Situation 1) is probably caused by your /etc/auto.master.d/mount.nfs not being named /etc/auto.master.d/mount.autofs: according to auto.master(5) man page and comment in the /etc/auto.master configuration file, any files in auto.master.d must have an *.autofs suffix to work.

Your situation 2) is basically working exactly like a classic-style autofs is expected to work with your current configuration.

With your current configuration, the /home/me/ directory becomes an autofs map mountpoint: a special virtual directory that senses when someone attempts to access it.

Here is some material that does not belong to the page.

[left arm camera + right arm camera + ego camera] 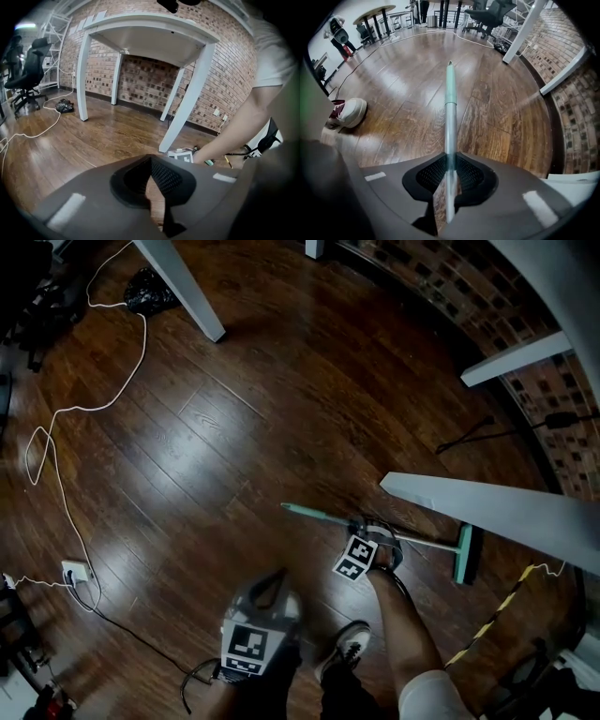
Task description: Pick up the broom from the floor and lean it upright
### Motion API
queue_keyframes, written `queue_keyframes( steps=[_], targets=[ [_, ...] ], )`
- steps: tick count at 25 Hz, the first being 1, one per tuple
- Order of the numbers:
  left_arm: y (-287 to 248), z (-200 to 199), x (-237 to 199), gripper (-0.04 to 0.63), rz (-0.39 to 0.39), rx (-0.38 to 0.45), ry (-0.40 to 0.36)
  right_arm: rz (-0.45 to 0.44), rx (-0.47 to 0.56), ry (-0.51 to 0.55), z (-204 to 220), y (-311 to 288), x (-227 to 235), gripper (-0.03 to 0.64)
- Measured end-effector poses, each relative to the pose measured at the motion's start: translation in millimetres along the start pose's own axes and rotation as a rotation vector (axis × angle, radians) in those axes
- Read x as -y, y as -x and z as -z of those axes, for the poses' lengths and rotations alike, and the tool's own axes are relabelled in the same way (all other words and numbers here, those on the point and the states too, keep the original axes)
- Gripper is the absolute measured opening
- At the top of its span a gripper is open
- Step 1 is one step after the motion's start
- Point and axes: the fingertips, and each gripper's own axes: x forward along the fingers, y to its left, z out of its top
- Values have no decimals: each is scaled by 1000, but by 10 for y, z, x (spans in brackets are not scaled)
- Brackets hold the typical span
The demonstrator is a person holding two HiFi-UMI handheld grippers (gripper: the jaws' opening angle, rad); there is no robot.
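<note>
The broom lies flat on the dark wooden floor in the head view, its teal-tipped metal handle [319,516] pointing left and its teal head [465,554] at the right under a white table beam. My right gripper [372,529] points straight down onto the handle's middle. In the right gripper view the handle [450,108] runs straight away between the pads, and the right gripper [450,161] is shut on it. My left gripper [279,576] hangs low near my legs, away from the broom. In its own view the left gripper [149,161] is shut with nothing in it.
White table legs [187,287] and a slanted beam [487,507] stand over the floor by the brick wall [441,277]. A white cable [56,427] runs to a power strip [75,573]. My shoe [349,645] is near the broom. A yellow-black cord [502,610] lies at the right.
</note>
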Motion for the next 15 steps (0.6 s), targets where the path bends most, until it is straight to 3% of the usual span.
queue_keyframes(
  steps=[15],
  targets=[
    [812,-1388,888,-2,103,86,-84,191,121,-167,239,2243,161,86]
  ],
)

If you attempt to list the contents of the autofs mountpoint, it will list the contents of the map as sub-directories (in your case, just the nas sub-directory), and when you actually attempt to access those sub-directories, autofs will automatically mount them as required NFS share before letting that access happen, and can automatically unmount each share when it is no longer being used.

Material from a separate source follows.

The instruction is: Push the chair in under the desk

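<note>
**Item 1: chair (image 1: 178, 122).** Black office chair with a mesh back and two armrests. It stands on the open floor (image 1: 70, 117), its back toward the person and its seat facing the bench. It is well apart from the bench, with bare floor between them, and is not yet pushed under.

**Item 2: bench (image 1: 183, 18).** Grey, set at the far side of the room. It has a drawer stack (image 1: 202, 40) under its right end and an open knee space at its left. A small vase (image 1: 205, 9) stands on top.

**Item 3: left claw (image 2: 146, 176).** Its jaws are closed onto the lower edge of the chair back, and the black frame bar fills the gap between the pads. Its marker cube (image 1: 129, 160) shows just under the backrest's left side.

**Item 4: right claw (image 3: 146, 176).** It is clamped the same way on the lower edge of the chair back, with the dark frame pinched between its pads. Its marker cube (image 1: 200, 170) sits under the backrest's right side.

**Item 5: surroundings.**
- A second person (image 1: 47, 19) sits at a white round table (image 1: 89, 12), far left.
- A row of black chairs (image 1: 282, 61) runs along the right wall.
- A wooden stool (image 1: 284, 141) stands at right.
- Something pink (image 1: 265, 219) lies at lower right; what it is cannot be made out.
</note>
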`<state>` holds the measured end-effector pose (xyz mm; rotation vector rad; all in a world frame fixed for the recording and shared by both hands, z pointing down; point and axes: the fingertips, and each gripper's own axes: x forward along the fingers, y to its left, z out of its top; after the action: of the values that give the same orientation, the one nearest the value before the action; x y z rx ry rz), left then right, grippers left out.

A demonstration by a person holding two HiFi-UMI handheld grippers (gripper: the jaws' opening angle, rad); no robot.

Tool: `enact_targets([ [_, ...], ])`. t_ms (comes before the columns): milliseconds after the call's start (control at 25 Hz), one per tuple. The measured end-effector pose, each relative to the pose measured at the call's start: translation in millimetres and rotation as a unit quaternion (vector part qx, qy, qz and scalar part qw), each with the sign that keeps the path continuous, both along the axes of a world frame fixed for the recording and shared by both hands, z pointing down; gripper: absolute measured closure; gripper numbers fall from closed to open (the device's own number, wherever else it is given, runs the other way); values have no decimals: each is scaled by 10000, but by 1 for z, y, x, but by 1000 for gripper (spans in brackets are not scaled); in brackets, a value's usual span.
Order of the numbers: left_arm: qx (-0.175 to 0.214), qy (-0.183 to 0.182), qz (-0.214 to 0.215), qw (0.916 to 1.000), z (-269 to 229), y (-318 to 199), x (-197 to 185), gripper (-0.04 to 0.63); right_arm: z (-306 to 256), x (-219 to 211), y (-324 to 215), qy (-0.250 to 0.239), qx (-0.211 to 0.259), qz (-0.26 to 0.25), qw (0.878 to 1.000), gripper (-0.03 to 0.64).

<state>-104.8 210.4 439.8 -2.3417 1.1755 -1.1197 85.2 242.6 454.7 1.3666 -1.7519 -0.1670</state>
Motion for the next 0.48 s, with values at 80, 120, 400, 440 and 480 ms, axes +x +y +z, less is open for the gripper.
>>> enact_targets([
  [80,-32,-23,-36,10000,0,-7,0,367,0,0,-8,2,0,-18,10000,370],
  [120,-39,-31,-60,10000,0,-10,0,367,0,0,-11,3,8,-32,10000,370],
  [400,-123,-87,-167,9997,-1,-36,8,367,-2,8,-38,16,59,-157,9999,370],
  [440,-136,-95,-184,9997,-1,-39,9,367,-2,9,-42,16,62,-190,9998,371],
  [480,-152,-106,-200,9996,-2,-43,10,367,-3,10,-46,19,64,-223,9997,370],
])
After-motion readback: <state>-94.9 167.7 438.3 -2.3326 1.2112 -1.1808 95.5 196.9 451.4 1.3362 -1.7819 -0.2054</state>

The indirect maps (like your current configuration) are really designed for situations like /home/ being an autofs map mountpoint: the user home directories would then be individual NFS shares in the indirect map, that can be mounted and unmounted as users log in and out. Since updates to indirect maps take effect immediately, new users can be created and old ones removed without restarting the autofs service.

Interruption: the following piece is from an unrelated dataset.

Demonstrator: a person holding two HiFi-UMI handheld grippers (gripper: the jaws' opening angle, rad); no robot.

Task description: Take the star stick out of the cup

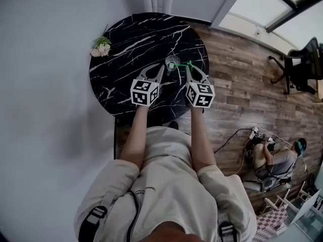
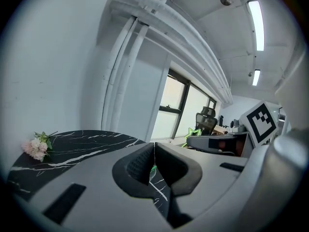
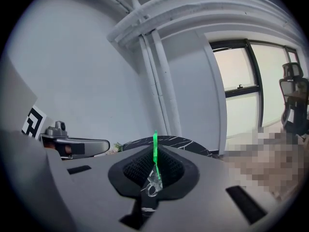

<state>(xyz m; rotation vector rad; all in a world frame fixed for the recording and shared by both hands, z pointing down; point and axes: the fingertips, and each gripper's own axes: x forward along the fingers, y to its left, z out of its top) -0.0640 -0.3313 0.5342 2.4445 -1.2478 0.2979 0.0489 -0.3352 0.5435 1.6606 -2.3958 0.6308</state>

If you want to mount the NFS share without an intervening directory, you could do it by defining a direct map in auto.master.d/:

rm /etc/auto.master.d/mount.nfs
echo "/-  /etc/auto.me.nfs" >/etc/auto.master.d/mount.autofs

Then changing the contents of /etc/auto.me.nfs to:

/home/me/nas    -fstype=nfs4 nas:/data/directory

And finally restarting the autofs service:

systemctl restart autofs

This should exactly replicate the effects of the mount nas:/data/directory /home/me/nas command whenever you access /home/me/nas, and allow it to be unmounted when there are no processes accessing it. But any changes to the configuration of the direct map will require restarting the autofs service, unlike in the case of the indirect map.


Alternative solution with systemd

However, with systemd, there is an alternative way to set up a single auto-mounting directory without even needing a separate autofs service. Just write an entry in /etc/fstab like this:

nas:/data/directory   /home/me/nas  nfs nfsvers=4,nofail,x-systemd.automount 0 0

To activate this entry immediately, you would need two commands:

systemctl daemon-reload                #triggers systemd-fstab-generator to re-make *.mount and *.automount units
systemctl start home-me-nas.automount   #starts the newly created automount unit

Otherwise, it would activate automatically at next reboot.

For more details and configuration options, read man systemd.mount.